§ **Assignment**
Make an exact copy of the listing underneath, skipping each picture.

[Opening Data excerpt section]

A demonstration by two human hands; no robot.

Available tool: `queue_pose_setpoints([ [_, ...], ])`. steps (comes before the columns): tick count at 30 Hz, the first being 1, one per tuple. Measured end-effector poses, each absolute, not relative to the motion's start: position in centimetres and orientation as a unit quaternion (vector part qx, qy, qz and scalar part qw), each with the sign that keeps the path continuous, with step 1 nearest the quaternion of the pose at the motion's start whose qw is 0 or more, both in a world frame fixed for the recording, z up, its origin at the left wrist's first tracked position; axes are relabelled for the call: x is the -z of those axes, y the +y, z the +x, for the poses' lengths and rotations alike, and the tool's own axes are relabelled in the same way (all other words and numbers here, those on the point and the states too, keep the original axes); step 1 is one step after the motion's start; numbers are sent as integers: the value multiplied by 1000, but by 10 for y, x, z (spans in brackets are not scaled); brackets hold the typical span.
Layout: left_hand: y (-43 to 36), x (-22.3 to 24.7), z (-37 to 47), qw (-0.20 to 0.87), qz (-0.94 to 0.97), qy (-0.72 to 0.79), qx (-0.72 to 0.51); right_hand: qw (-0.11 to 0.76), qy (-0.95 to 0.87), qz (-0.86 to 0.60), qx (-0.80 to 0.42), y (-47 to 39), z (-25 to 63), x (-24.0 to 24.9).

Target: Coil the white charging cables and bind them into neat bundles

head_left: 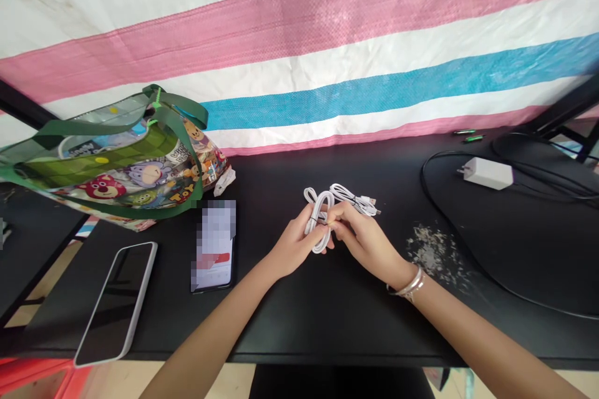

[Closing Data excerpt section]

§ **Exercise result**
A demonstration by two human hands; no robot.

Available tool: `queue_pose_setpoints([ [_, ...], ])`. steps (comes before the columns): tick count at 30 Hz, the first being 1, one per tuple. Measured end-effector poses, each absolute, not relative to the motion's start: position in centimetres and orientation as a unit quaternion (vector part qx, qy, qz and scalar part qw), each with the sign that keeps the path continuous, with step 1 nearest the quaternion of the pose at the motion's start whose qw is 0 or more, both in a world frame fixed for the recording, z up, its origin at the left wrist's first tracked position; axes are relabelled for the call: x is the -z of those axes, y the +y, z the +x, for the poses' lengths and rotations alike, and the tool's own axes are relabelled in the same way (all other words and numbers here, those on the point and the states too, keep the original axes); step 1 is one step after the motion's start; numbers are sent as integers: the value multiplied by 1000, but by 10 for y, x, z (spans in brackets are not scaled); brackets hold the typical span.
Layout: left_hand: y (-43 to 36), x (-22.3 to 24.7), z (-37 to 47), qw (-0.20 to 0.87), qz (-0.94 to 0.97), qy (-0.72 to 0.79), qx (-0.72 to 0.51); right_hand: qw (-0.11 to 0.76), qy (-0.95 to 0.87), qz (-0.86 to 0.60), qx (-0.80 to 0.42), y (-47 to 39), z (-25 to 63), x (-24.0 to 24.9).

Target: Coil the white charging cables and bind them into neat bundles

head_left: 

This completes the output.